RATIN

Tanzania: Low-Cost, Post-Harvest Techs Start Taking Hold in Tanzania

Posted on May, 27, 2021 at 07:41 am


Dar es Salaam — Meet Evodius Rutta, a PhD student who left an otherwise promising career in International Development to start an agricultural innovation hub that mentors local engineers to develop low-cost, postharvest technologies, and provide services to small-scale farmers in Tanzania.

Mr Rutta is a former employee of the World Wildlife Fund (WWF) who worked in wildlife conservation, and the German International Development Agency 'GIZ,' working on agriculture and international development.

Almost a decade later, he decided to establish a post-harvest innovation centre in Morogoro Region in 2019 with the aim of containing postharvest crop losses that are experienced by smallholder farmers in Tanzania as a matter of course.

"After doing some research, we realised one thing that our farmers are experiencing huge crop losses mainly because there is lack of post-harvest facilities, including storage facilities," the cofounder of MavunoLab says.

"Available solutions in the market to solve this problem are not affordable to smallholder farmers, many of whom can hardly meet their day-to-day needs," he said.

According to him, farmers - especially smallholders - fail to access post-harvest technologies because they are expensive, with most of them having to be imported.

Besides, he says a number of imported post-harvest facilities do not have the capacity to preserve our crops in Tanzania.

"To overcome such challenges, our mission is to train graduate engineers and in-school engineers with potential products, technology or ideas to solve the postharvest losses experienced by small-scale farmers in Tanzania.

"After we recruit you, our team will assess your product and if we are convinced of the product you have, you join the MavunoLab programmes for mentorship, further research and development of your product.

"Currently, we are focusing on developing solutions for perishable commodities such as tomatoes, about 40-to-50 percent of which are lost before they reach consumers," he laments. "It is very sad that, for many years now, the government has been advocating - and even investing heavily in - increasing food production. But, it has been overlooking the postharvest crop losses problem.

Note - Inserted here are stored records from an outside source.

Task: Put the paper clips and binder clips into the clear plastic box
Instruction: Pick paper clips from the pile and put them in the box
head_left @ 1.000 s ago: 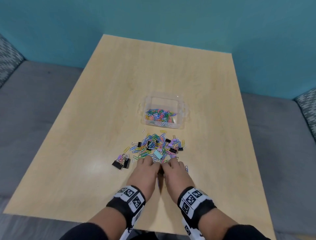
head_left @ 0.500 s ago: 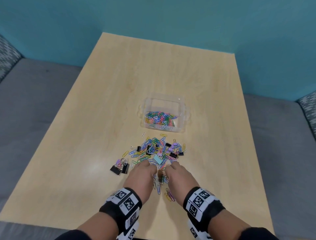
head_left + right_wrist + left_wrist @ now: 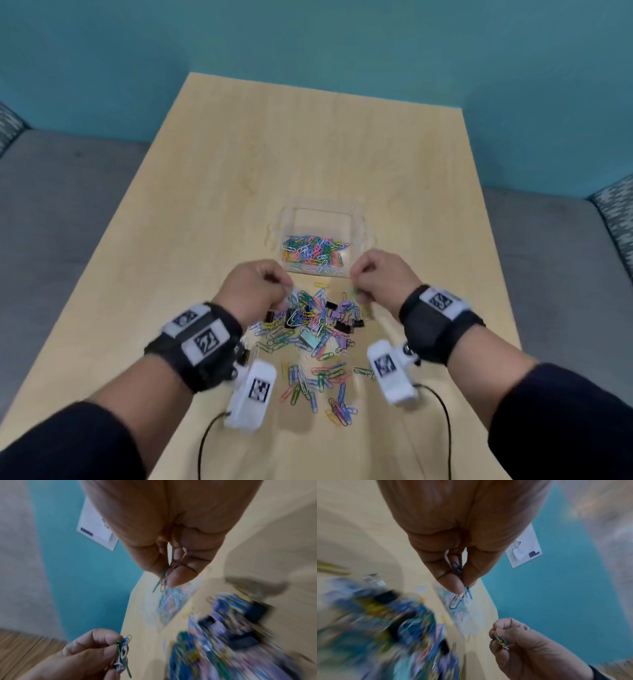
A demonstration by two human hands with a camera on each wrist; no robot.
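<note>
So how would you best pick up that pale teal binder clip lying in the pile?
Pinch the pale teal binder clip from above, fingers across its boxy folded body. It lies flat amid loose paper clips, and the body looks easier to hold than its thin wire handles.

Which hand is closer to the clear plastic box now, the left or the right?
The right. The right hand is at the near right corner of the box, almost touching its rim. The left hand is a little short of the near left corner, above the clip pile.
</note>
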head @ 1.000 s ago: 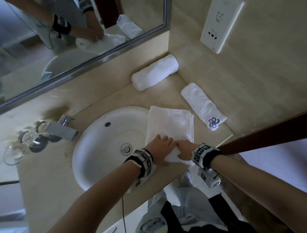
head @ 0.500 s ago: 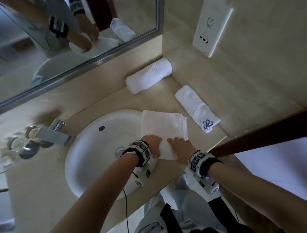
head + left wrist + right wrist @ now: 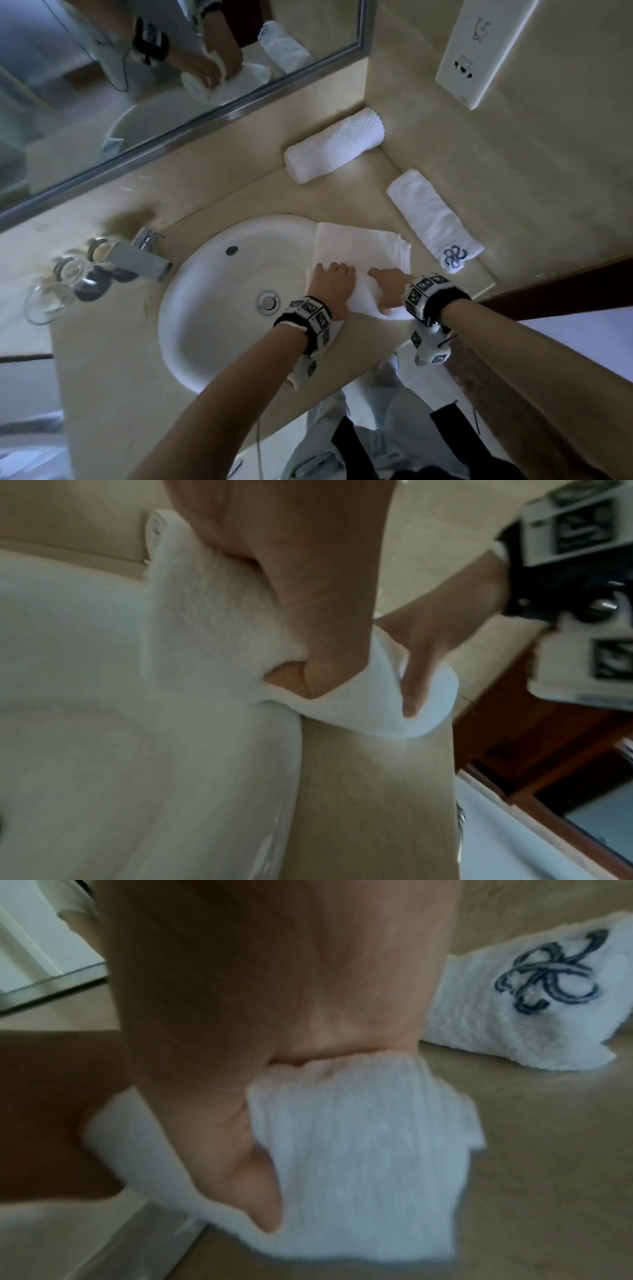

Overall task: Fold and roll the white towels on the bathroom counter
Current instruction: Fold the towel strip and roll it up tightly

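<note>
A white towel lies half on the counter, half over the basin's right rim, its near end wound into a thick roll. My left hand and right hand sit side by side on that roll, fingers curled over the top. In the left wrist view the left thumb is tucked under the roll. In the right wrist view my right hand grips the towel the same way. A rolled waffle towel and a towel with a blue emblem lie behind.
The white basin fills the counter's middle, with a chrome tap and glass tumblers to its left. A mirror runs along the back wall. A socket plate is on the right wall, and a dark wooden frame bounds the counter.
Both hands have pushed the roll away from the counter's front edge. The roll is thicker and the flat part of the towel is shorter.
</note>
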### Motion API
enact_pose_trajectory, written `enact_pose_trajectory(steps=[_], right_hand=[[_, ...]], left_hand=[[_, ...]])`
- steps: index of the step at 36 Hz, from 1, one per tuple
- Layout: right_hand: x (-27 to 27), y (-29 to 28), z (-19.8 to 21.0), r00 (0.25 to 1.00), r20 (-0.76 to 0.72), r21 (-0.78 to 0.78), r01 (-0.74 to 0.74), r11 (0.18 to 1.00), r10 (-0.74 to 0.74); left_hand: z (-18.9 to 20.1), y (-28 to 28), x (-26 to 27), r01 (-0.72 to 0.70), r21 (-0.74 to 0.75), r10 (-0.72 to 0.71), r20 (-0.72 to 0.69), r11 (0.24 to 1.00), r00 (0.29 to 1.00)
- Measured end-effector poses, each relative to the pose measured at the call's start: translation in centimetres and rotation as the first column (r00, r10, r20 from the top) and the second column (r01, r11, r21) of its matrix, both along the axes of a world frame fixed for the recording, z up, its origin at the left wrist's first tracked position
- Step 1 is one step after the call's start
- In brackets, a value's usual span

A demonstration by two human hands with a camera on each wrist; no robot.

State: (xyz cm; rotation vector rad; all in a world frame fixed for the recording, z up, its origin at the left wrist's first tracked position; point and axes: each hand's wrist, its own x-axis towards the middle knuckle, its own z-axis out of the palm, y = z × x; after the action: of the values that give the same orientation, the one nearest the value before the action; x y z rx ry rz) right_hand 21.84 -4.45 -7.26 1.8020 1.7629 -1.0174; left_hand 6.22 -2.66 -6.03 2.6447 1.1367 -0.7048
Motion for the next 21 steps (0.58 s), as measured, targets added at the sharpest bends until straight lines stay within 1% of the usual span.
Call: enact_pose_trajectory(steps=[1, 3, 4, 6, 8, 9, 11, 12, 16, 17, 19, 21], right_hand=[[-0.2, -0.1, 0.7, 0.999, 0.049, 0.063, -0.021, 0.998, 0.018], [0.2, -0.4, 0.2, 0.992, 0.123, 0.156, -0.037, 0.987, 0.018], [0.5, -0.5, 0.1, 0.989, 0.134, 0.192, -0.081, 0.978, 0.055], [0.9, -0.8, 0.2, 0.973, 0.169, 0.252, -0.195, 0.948, 0.155], [0.9, -1.1, 0.3, 0.949, 0.233, 0.286, -0.276, 0.918, 0.212], [0.6, -1.2, 0.4, 0.943, 0.253, 0.288, -0.289, 0.913, 0.218], [0.4, -1.0, 0.0, 0.950, 0.241, 0.287, -0.265, 0.920, 0.199], [0.3, -0.8, -0.3, 0.958, 0.216, 0.284, -0.249, 0.926, 0.191], [0.4, 0.9, -0.1, 0.983, 0.137, 0.214, -0.152, 0.965, 0.125], [0.4, 1.6, 0.2, 0.990, 0.113, 0.171, -0.109, 0.979, 0.090], [0.7, 2.8, 0.3, 0.995, 0.084, 0.068, -0.050, 0.996, 0.044], [0.7, 3.6, 0.2, 0.996, 0.083, 0.057, -0.031, 0.998, 0.027]], left_hand=[[-0.2, 0.5, 0.1, -0.037, -0.021, 0.038, 0.023, 0.999, 0.999], [-0.6, 1.5, 0.3, -0.117, -0.077, 0.121, 0.059, 0.990, 0.991], [-0.7, 2.0, 0.3, -0.147, -0.101, 0.154, 0.059, 0.984, 0.986], [-0.7, 3.1, 0.7, -0.174, -0.137, 0.180, 0.034, 0.975, 0.983], [-0.6, 4.0, 1.1, -0.179, -0.172, 0.179, -0.015, 0.969, 0.984], [-0.5, 4.3, 1.3, -0.174, -0.178, 0.170, -0.040, 0.968, 0.985], [-0.4, 4.3, 1.8, -0.135, -0.145, 0.127, -0.062, 0.980, 0.990], [-0.4, 4.1, 1.9, -0.109, -0.109, 0.104, -0.049, 0.988, 0.993], [-0.4, 1.5, 1.2, -0.031, 0.081, 0.024, 0.080, 0.996, 0.996], [-0.6, 0.7, 0.8, -0.018, 0.117, 0.009, 0.082, 0.993, 0.997], [-1.1, -0.7, 0.1, 0.009, 0.163, -0.013, 0.026, 0.987, 1.000], [-1.5, -0.9, -0.5, 0.008, 0.162, -0.005, -0.023, 0.987, 1.000]])
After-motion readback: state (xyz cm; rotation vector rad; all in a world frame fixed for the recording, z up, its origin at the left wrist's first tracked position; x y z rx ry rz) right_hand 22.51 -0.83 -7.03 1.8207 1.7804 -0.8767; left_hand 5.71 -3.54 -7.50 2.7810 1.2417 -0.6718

"The majority of farmers in Tanzania lack proper knowledge on managing their crops after harvest. In fact, they continue to use traditional food handling practices that cause significant food losses. Our innovation centre seeks to address this problem through postharvest management training for farmers across Tanzania," Mr Rutta says.

"We are currently working with five young engineers who have the potential for postharvest innovations for cassava and other perishable crops. Both the innovations are in the early stages of development, and our goal is to make them marketable and profitable in the next few years.

He also said that since they established MavunoLab, they have partnered with several local and foreign companies in the agricultural value-chain space.

"At the moment, we are in discussion with an Indian company that manufacturers postharvest technologies to find any opportunities for collaboration between young Indian and Tanzanian engineers in product development.

"This will help our engineers to learn how Indian engineers utilize their skills to mitigate post-harvest losses. After all, engineers in countries like India and Canada were doing well in the creation of innovations, compared to our local engineers," he said.

The young man is currently in the final year of his PhD Studies at Queen's University, Ontario, Canada. He is looking forward to collaborating and working with the government of Tanzania, as well as private sector and agribusiness companies in finding sustainable solutions to end post-harvest losses in the country.

According to an earlier report, there are over 50 million people with an average annual gross domestic product (GDP) growth rate of 6-7 percent over the past decade.

Agricultural development is key to attaining the United Nations' 17 Sustainable Development Goals (SDGs) by 2030 and is the mainstay of the economy, contributing over 27 percent of GDP and engaging an estimated 78 percent of the working population. Tanzania is largely self-sufficient in its main staple crop, maize, although it still faces shortfalls in some years due to vagaries of the weather.

Smallholder farmers in Tanzania face a raft of challenges, including obtaining and paying for quality seeds, fertilizer and pesticide, as well as transporting goods to market along run-down road networks.

Compounding this is the lack of post-harvest storage facilities for crops - and, if available, their costs border on the prohibitive. Both the public and private sectors in Tanzania have made significant investments in the country's financial infrastructure in recent years. But, the provision of credit, insurance cover and payments facilities for smallholders is still significantly lacking.

Mobile money products and services are a powerful tool to bring the unbanked and those using only informal financial services into the formal economic sector.

They transform a mobile 'phone from a communications tool into a channel for low-cost financial services such as payments, transfers, insurance, credit and savings.

Mobile money is established and maturing in Tanzania overall, serving new business areas and enabling a wider range of digital payments - including among some smallholder households.